Take from the material every line containing the string "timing" and copy it.
=== GIVEN RECORDS ===
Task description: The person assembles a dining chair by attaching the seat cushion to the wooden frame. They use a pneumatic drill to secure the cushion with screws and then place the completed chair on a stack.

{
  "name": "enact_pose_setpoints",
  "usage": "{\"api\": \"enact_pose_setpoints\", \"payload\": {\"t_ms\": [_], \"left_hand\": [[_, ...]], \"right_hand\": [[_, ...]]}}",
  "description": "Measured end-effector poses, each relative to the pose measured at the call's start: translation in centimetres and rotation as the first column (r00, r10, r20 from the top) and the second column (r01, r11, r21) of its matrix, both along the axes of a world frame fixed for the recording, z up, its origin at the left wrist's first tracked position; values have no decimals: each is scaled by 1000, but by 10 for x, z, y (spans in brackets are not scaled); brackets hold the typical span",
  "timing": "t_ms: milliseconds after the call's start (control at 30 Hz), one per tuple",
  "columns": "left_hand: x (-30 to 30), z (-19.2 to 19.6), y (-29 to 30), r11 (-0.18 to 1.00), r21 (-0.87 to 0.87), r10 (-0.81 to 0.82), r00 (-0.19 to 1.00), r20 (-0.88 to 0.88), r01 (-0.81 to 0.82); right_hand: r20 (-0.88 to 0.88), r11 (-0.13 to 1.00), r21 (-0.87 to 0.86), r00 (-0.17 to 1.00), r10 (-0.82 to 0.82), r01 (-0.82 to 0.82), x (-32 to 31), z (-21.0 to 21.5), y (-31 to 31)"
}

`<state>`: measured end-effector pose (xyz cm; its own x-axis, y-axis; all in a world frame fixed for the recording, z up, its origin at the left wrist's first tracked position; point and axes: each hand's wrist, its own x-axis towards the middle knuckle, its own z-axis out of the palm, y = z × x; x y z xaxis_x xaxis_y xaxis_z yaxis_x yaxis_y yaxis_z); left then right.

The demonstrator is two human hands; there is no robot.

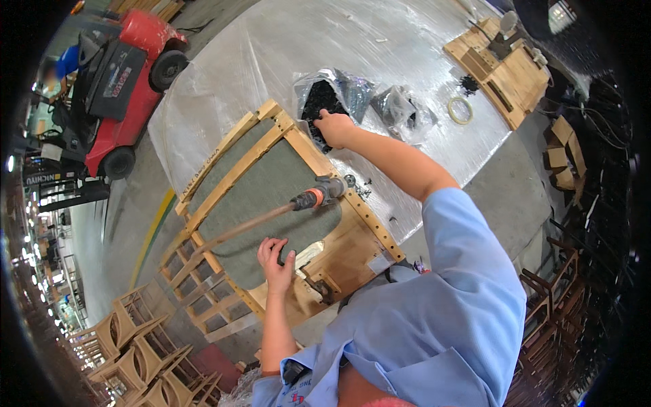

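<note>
My right hand (332, 129) reaches into an open plastic bag (351, 85). Its fingers curl down among small black parts (319, 98); the fingertips are partly hidden. Over the lower edge of a grey, fabric-like panel (230, 180), my left hand (275, 263) hovers or rests with its fingers apart and nothing in them; contact is unclear. The panel lies in a wooden frame jig (312, 152). Across it lies a dark power tool (329, 191) with an orange ring, a brownish hose (244, 228) running from it toward the lower left.
A second plastic bag (405, 112) and a tape roll (460, 110) lie on the film-covered table (251, 54). A wooden fixture (508, 78) sits at the far right. Beyond the table's left edge stands a red forklift (129, 81); wooden chair frames (135, 346) are stacked at lower left.
</note>
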<state>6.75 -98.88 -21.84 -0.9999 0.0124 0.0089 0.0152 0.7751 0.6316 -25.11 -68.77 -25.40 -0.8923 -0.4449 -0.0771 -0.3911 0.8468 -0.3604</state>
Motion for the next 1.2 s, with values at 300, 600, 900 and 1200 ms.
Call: {"api": "enact_pose_setpoints", "payload": {"t_ms": [300, 600, 900, 1200], "left_hand": [[-4, -2, 7, 994, -8, 111, 994, -13, -111], [-11, -10, 4, 979, 64, 194, 981, -21, -192], [-23, -26, -7, 849, 312, 415, 904, 103, -426], [-86, -33, 0, 789, 191, 610, 782, -129, -584]], "right_hand": [[72, 992, 37, 990, 119, -122, -17, -32, 23], [7, 968, -227, 994, 112, -107, -28, -53, 23], [447, 775, -627, 851, 277, 77, -18, 44, -31], [124, 960, -277, 992, 3, 31, -50, 3, -17]]}}
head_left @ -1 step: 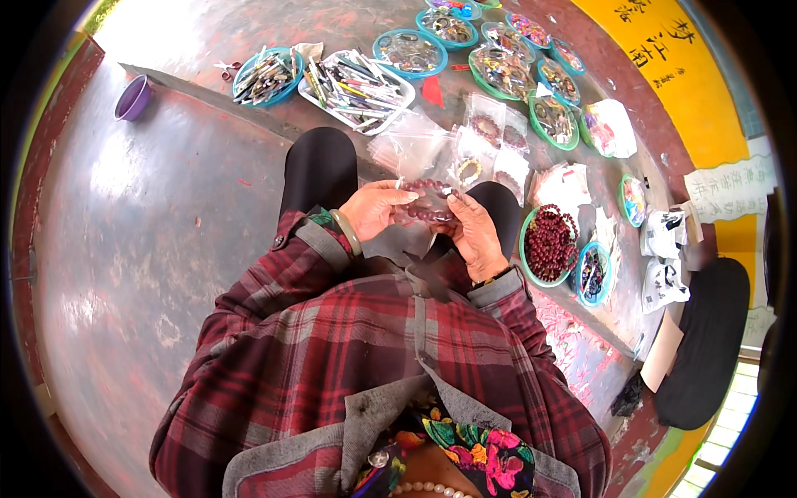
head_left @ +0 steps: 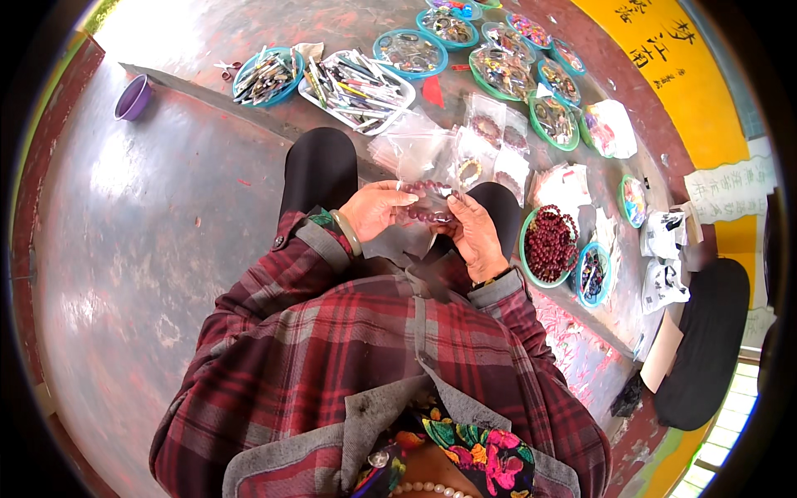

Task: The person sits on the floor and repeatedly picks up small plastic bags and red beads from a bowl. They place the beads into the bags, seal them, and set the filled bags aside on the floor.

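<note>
Over my lap, both hands hold a dark red bead bracelet (head_left: 428,213), which appears to be inside a clear plastic bag. My left hand (head_left: 373,213) pinches its left side between thumb and fingers. On the other side my right hand (head_left: 474,235) grips it, thumb on top. Just beyond my hands lie bagged bracelets, one of them yellowish (head_left: 469,172), beside a pile of clear bags (head_left: 413,143). To the right, a green-rimmed basin (head_left: 529,271) holds many dark red bead strings (head_left: 551,241).
A small blue basket (head_left: 594,292) of dark items stands beside the bead basin. Farther off are a white tray (head_left: 407,101) of pens, a blue basin (head_left: 260,103) of pens, scissors (head_left: 226,70) and several baskets of trinkets. A purple basin (head_left: 133,98) sits far left.
</note>
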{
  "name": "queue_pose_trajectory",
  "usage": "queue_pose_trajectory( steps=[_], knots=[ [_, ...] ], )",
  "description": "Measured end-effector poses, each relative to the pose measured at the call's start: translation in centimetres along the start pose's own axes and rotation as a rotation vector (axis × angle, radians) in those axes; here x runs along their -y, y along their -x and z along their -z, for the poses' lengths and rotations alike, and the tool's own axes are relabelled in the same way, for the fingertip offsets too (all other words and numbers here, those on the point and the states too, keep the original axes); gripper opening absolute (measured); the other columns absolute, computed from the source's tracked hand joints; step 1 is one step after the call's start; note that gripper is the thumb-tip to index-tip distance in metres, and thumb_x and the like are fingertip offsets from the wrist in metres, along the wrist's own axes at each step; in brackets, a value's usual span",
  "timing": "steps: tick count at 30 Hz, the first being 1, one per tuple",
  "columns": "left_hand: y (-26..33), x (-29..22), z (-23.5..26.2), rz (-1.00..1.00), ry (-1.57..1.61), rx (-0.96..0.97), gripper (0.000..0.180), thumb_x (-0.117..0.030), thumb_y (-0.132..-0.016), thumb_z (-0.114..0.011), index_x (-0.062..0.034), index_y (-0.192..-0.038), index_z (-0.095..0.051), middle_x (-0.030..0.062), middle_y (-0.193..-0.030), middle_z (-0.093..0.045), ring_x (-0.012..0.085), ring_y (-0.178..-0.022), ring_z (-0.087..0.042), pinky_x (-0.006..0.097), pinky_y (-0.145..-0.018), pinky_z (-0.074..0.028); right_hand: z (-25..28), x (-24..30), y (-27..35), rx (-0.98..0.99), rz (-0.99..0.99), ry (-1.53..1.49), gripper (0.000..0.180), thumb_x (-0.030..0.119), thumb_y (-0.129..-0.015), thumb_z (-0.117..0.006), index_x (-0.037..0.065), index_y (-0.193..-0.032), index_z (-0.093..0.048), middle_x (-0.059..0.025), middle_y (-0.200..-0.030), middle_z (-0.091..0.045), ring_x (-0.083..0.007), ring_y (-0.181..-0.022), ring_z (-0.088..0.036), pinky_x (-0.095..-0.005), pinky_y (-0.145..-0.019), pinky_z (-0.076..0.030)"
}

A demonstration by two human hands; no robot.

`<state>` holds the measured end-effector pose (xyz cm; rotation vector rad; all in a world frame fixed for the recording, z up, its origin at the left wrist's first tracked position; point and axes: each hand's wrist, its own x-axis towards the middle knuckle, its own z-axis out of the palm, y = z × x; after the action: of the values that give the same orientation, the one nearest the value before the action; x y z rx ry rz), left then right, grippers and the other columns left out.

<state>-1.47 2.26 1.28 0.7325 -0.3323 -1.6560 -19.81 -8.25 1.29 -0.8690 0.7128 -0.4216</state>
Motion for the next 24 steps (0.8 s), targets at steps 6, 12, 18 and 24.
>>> queue_pose_trajectory(
  steps=[6,12,18,24],
  knots=[
    [-0.3,-0.2,-0.4,-0.012,0.117,0.044,0.029,-0.015,-0.089,-0.054,0.0013,-0.114,-0.053,0.0105,-0.110,-0.059,0.0196,-0.096,-0.058,0.034,-0.087,-0.045,0.3,0.2,0.3,0.066,-0.043,0.057,0.024,0.019,-0.088,-0.059,0.006,-0.108,-0.058,0.0006,-0.087,-0.063,-0.0079,-0.072,-0.060,-0.0207,-0.057,-0.047],
    [-0.7,0.2,0.6,0.024,0.169,-0.100,0.034,-0.028,-0.092,-0.050,-0.0002,-0.112,-0.053,0.0116,-0.109,-0.059,0.0206,-0.095,-0.058,0.035,-0.084,-0.046,0.0,1.2,0.6,0.060,-0.047,0.100,0.029,0.018,-0.088,-0.058,0.004,-0.113,-0.055,-0.0018,-0.088,-0.064,-0.0107,-0.076,-0.063,-0.0222,-0.057,-0.047],
    [-0.9,-0.8,0.7,-0.161,0.244,-0.214,0.034,-0.030,-0.092,-0.050,-0.0023,-0.110,-0.055,0.0119,-0.105,-0.061,0.0216,-0.099,-0.057,0.032,-0.085,-0.045,1.5,3.8,0.8,0.011,0.018,0.005,0.026,0.017,-0.089,-0.057,0.004,-0.111,-0.056,-0.0052,-0.087,-0.065,-0.0126,-0.073,-0.064,-0.0228,-0.054,-0.050],
    [-0.9,-0.8,1.0,-0.139,0.224,-0.262,0.030,-0.029,-0.091,-0.050,-0.0032,-0.105,-0.057,0.0113,-0.101,-0.063,0.0221,-0.096,-0.059,0.030,-0.081,-0.045,7.7,8.1,-1.2,-0.248,0.104,-0.063,0.020,0.017,-0.090,-0.054,0.007,-0.107,-0.057,-0.0071,-0.082,-0.066,-0.0157,-0.066,-0.064,-0.0230,-0.051,-0.050]
  ],
)
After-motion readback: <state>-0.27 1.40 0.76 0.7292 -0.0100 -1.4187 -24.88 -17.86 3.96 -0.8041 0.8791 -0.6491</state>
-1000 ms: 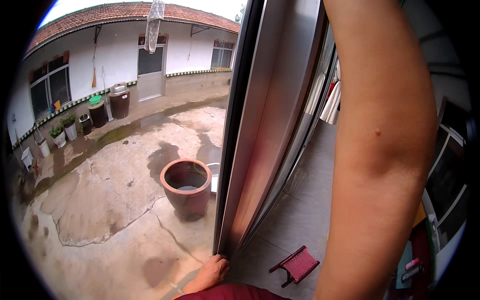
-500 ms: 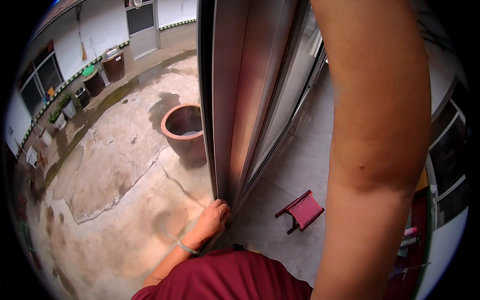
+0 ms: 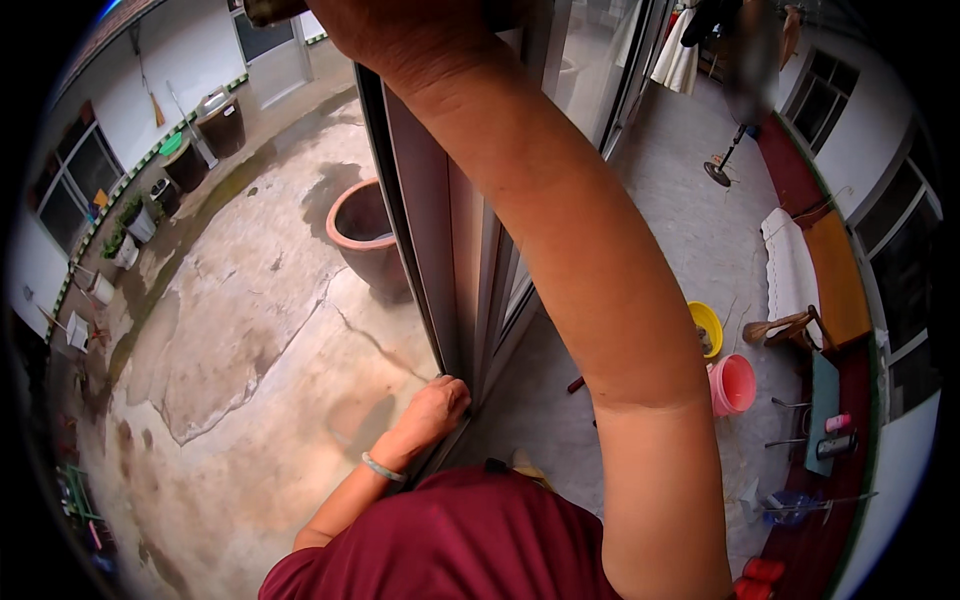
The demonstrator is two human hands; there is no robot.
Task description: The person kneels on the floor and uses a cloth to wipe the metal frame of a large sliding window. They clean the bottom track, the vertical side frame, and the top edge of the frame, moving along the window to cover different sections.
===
TASK ANSWER
  "timing": "t_ms: milliseconds after the call's start (control at 30 Hz), one per tuple",
  "timing": "steps: tick count at 30 Hz, the first being 1, one per tuple",

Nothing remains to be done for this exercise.